#### EXERCISE AIM
The records below need to be printed in full. Keep each one exact.

#### SUPPLIED MATERIAL

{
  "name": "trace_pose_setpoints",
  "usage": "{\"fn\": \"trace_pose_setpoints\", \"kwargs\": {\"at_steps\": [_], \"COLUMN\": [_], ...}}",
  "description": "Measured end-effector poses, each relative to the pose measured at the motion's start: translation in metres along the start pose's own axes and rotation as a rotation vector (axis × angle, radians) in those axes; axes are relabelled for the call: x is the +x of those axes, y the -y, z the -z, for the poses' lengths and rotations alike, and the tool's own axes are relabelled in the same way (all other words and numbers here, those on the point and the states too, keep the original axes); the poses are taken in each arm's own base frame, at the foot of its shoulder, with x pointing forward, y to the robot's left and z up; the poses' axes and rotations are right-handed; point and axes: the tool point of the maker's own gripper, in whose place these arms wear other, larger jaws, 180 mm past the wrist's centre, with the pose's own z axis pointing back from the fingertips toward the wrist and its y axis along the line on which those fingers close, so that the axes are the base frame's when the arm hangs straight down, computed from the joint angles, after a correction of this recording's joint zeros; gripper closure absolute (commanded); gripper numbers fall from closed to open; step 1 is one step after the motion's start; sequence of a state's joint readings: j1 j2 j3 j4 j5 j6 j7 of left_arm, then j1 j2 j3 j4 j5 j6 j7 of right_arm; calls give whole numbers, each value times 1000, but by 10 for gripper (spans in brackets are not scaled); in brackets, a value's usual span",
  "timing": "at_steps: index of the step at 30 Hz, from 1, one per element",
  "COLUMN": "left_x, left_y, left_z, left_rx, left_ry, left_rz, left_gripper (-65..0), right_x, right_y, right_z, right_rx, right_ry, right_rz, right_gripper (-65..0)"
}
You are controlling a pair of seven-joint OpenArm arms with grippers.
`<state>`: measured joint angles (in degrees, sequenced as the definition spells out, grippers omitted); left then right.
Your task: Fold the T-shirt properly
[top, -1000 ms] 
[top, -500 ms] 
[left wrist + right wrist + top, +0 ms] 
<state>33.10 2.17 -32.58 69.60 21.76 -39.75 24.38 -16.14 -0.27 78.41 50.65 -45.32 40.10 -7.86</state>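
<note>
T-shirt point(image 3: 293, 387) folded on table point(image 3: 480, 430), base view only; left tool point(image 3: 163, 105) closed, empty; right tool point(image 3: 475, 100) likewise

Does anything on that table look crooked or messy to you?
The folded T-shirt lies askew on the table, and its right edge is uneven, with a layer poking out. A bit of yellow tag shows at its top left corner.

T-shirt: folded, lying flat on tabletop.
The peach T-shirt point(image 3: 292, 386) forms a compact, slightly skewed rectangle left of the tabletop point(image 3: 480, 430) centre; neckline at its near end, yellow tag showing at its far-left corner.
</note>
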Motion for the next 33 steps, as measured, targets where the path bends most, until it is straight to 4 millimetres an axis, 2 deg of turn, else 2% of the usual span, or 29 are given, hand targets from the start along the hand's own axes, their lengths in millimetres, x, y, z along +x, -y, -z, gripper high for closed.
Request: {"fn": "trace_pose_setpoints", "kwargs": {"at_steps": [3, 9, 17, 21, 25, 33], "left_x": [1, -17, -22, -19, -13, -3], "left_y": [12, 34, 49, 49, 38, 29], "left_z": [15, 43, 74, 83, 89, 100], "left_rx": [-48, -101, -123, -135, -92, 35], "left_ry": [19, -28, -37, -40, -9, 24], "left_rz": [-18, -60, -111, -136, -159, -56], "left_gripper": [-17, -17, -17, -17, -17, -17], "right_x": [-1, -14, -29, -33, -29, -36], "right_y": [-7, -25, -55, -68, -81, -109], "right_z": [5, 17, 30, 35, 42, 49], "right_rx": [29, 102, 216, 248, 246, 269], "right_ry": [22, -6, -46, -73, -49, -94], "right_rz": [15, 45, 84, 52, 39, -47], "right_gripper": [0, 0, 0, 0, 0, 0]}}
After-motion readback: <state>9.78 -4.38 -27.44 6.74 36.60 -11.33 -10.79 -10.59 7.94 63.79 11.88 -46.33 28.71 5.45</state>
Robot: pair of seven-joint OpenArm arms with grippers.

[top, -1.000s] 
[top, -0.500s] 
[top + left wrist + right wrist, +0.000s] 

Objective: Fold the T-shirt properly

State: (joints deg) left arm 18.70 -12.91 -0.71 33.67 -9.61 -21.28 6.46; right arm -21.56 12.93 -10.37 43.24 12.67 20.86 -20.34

#### RESPONSE TO THIS EXERCISE
{
  "name": "trace_pose_setpoints",
  "usage": "{\"fn\": \"trace_pose_setpoints\", \"kwargs\": {\"at_steps\": [_], \"COLUMN\": [_], ...}}",
  "description": "Measured end-effector poses, each relative to the pose measured at the motion's start: translation in metres along the start pose's own axes and rotation as a rotation vector (axis × angle, radians) in those axes; axes are relabelled for the call: x is the +x of those axes, y the -y, z the -z, for the poses' lengths and rotations alike, and the tool's own axes are relabelled in the same way (all other words and numbers here, those on the point and the states too, keep the original axes); the poses are taken in each arm's own base frame, at the foot of its shoulder, with x pointing forward, y to the robot's left and z up; the poses' axes and rotations are right-handed; point and axes: the tool point of the maker's own gripper, in whose place these arms wear other, larger jaws, 180 mm past the wrist's centre, with the pose's own z axis pointing back from the fingertips toward the wrist and its y axis along the line on which those fingers close, so that the axes are the base frame's when the arm hangs straight down, computed from the joint angles, after a correction of this recording's joint zeros; gripper closure absolute (commanded); gripper numbers fall from closed to open; step 1 is one step after the motion's start; sequence of a state's joint readings: j1 j2 j3 j4 j5 j6 j7 of left_arm, then j1 j2 j3 j4 j5 j6 j7 of right_arm; calls give whole numbers, each value times 1000, but by 10 for gripper (spans in brackets are not scaled); in brackets, a value's usual span",
  "timing": "at_steps: index of the step at 30 Hz, from 1, one per element",
  "COLUMN": "left_x, left_y, left_z, left_rx, left_ry, left_rz, left_gripper (-65..0), right_x, right_y, right_z, right_rx, right_ry, right_rz, right_gripper (-65..0)"
}
You are controlling a pair of seven-joint OpenArm arms with grippers.
`<state>`: measured joint angles (in degrees, sequenced as the definition spells out, grippers omitted); left then right.
Your task: Fold the T-shirt properly
[top, -1000 ms] 
[top, -500 ms] 
[left wrist + right wrist + top, +0 ms] 
<state>33.10 2.17 -32.58 69.60 21.76 -39.75 24.38 -16.14 -0.27 78.41 50.65 -45.32 40.10 -7.86</state>
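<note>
T-shirt point(image 3: 293, 387) folded on table point(image 3: 480, 430), base view only; left tool point(image 3: 163, 105) closed, empty; right tool point(image 3: 475, 100) likewise

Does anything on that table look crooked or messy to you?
The folded T-shirt lies askew on the table, and its right edge is uneven, with a layer poking out. A bit of yellow tag shows at its top left corner.

T-shirt: folded, lying flat on tabletop.
The peach T-shirt point(image 3: 292, 386) forms a compact, slightly skewed rectangle left of the tabletop point(image 3: 480, 430) centre; neckline at its near end, yellow tag showing at its far-left corner.
</note>
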Motion for the next 33 steps, as measured, targets where the path bends most, until it is straight to 4 millimetres an axis, 2 deg of turn, else 2% of the usual span, or 29 are given, hand targets from the start along the hand's own axes, their lengths in millimetres, x, y, z along +x, -y, -z, gripper high for closed.
Request: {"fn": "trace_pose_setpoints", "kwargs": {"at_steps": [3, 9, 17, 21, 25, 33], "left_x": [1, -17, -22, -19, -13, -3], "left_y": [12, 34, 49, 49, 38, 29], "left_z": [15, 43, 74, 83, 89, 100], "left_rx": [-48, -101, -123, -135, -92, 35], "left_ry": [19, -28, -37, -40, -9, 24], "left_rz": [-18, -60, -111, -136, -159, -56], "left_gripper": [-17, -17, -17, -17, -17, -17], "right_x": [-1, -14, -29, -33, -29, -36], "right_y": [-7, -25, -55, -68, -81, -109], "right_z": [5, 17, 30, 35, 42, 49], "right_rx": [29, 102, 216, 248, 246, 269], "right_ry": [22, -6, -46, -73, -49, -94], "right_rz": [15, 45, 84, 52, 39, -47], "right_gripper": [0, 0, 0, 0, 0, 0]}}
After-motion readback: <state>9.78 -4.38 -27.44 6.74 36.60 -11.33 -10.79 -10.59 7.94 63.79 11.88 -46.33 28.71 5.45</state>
Robot: pair of seven-joint OpenArm arms with grippers.

[top, -1.000s] 
[top, -0.500s] 
[top + left wrist + right wrist, +0.000s] 

Objective: Fold the T-shirt properly

State: (joints deg) left arm 18.70 -12.91 -0.71 33.67 -9.61 -21.28 6.46; right arm -21.56 12.93 -10.37 43.24 12.67 20.86 -20.34

Nothing else goes with this output.